Your goal
Please say how many lines of the entries below contain the word "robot", and leave out everything else.

Entries shown
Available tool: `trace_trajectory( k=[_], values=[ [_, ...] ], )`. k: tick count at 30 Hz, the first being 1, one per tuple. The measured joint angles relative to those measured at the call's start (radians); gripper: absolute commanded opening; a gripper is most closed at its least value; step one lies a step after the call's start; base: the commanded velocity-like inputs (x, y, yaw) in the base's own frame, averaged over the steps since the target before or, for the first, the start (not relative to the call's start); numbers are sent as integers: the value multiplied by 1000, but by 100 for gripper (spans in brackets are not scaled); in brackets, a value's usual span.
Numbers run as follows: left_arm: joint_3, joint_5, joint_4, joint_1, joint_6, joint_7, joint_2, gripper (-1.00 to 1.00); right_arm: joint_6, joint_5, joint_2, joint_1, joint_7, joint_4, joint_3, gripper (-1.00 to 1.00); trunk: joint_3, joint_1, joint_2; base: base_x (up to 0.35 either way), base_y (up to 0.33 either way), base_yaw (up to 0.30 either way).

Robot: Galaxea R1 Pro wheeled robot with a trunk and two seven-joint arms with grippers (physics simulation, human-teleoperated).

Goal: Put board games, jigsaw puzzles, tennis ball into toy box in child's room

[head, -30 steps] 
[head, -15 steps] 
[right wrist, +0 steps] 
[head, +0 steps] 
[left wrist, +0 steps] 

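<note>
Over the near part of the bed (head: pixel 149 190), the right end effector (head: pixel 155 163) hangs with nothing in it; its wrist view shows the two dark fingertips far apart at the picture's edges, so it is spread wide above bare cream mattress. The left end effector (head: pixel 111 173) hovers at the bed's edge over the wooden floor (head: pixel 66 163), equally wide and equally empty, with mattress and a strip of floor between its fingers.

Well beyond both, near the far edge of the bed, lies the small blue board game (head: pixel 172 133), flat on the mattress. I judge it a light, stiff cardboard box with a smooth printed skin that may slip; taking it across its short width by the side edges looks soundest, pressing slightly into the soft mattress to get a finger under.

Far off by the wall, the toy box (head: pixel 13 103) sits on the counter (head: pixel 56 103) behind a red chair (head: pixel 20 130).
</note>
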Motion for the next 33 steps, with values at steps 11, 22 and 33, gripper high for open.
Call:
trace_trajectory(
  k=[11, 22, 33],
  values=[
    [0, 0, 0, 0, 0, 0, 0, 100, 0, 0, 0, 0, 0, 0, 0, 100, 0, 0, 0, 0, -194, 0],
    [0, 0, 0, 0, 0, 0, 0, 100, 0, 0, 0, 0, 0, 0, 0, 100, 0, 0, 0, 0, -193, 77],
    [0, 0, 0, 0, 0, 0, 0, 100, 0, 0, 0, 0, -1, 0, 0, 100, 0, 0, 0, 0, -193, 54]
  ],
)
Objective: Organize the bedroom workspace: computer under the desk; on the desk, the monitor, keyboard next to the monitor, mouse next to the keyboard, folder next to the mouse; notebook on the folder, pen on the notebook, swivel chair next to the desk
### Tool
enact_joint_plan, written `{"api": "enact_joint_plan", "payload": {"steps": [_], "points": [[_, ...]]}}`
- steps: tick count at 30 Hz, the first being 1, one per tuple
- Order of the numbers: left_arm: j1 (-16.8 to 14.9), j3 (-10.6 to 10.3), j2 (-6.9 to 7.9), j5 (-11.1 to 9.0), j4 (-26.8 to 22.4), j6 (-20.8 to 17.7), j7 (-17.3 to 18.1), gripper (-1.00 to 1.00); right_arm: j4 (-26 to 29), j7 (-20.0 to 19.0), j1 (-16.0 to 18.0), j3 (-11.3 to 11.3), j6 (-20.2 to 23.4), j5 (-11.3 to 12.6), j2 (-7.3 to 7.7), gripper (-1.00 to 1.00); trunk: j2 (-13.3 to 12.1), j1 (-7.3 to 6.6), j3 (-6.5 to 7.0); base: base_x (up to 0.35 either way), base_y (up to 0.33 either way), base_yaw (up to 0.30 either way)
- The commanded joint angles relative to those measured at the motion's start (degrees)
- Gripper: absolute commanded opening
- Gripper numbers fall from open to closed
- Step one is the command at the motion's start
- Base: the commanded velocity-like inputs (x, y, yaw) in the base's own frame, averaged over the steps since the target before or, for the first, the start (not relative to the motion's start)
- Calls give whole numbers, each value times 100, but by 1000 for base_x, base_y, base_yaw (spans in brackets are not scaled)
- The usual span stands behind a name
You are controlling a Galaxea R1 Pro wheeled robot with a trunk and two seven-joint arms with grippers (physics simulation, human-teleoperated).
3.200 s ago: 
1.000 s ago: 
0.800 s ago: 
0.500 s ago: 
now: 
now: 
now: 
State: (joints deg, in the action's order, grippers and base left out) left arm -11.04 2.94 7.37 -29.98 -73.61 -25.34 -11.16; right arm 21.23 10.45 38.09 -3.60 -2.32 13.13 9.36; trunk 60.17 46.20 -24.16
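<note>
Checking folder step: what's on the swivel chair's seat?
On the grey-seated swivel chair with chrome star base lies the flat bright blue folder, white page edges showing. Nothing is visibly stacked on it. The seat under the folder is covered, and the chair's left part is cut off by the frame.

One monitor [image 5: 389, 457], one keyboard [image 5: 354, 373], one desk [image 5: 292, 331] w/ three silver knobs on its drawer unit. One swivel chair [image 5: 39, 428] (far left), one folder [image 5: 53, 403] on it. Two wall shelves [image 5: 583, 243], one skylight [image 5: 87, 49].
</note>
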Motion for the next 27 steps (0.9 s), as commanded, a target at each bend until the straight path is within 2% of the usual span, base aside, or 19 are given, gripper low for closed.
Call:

Answer below
2